◆ **TASK DIRECTIONS**
The "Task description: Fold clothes" line through the end of the listing below is what to set down, word for word, and nothing else.
+++ DATA +++
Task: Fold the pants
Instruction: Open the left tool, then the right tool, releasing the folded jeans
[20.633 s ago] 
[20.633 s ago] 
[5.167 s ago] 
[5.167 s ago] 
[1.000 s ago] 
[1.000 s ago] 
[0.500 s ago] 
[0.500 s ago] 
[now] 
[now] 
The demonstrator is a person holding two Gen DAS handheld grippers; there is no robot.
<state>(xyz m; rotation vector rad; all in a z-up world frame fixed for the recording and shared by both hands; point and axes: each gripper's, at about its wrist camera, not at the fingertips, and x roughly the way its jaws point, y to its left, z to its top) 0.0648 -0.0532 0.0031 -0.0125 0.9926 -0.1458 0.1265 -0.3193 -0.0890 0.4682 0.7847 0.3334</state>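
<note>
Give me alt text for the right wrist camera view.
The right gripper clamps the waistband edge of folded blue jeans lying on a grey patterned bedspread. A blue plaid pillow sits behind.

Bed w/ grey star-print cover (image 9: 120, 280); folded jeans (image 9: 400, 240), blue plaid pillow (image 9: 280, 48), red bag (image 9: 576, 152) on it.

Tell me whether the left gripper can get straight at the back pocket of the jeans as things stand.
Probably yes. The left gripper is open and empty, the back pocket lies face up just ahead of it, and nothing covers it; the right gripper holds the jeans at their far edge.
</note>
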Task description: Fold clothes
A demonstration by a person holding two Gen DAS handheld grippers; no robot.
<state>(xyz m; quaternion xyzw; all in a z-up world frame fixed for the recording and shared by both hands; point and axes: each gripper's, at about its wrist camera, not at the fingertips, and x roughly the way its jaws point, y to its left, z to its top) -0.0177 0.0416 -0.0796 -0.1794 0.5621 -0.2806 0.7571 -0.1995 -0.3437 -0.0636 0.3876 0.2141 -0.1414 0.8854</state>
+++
◆ **REPLY**
Task description: Fold clothes
A demonstration by a person holding two Gen DAS handheld grippers; no robot.
<state>(xyz m; quaternion xyzw; all in a z-up world frame fixed for the recording and shared by both hands; point and axes: each gripper's, at about its wrist camera, not at the fingertips, and x roughly the way its jaws point, y to its left, z to its top) -0.0177 0.0416 -0.0796 -0.1794 0.5621 -0.2806 0.7571 -0.1995 -0.3437 -0.0636 0.3876 0.2141 -0.1414 0.8854</state>

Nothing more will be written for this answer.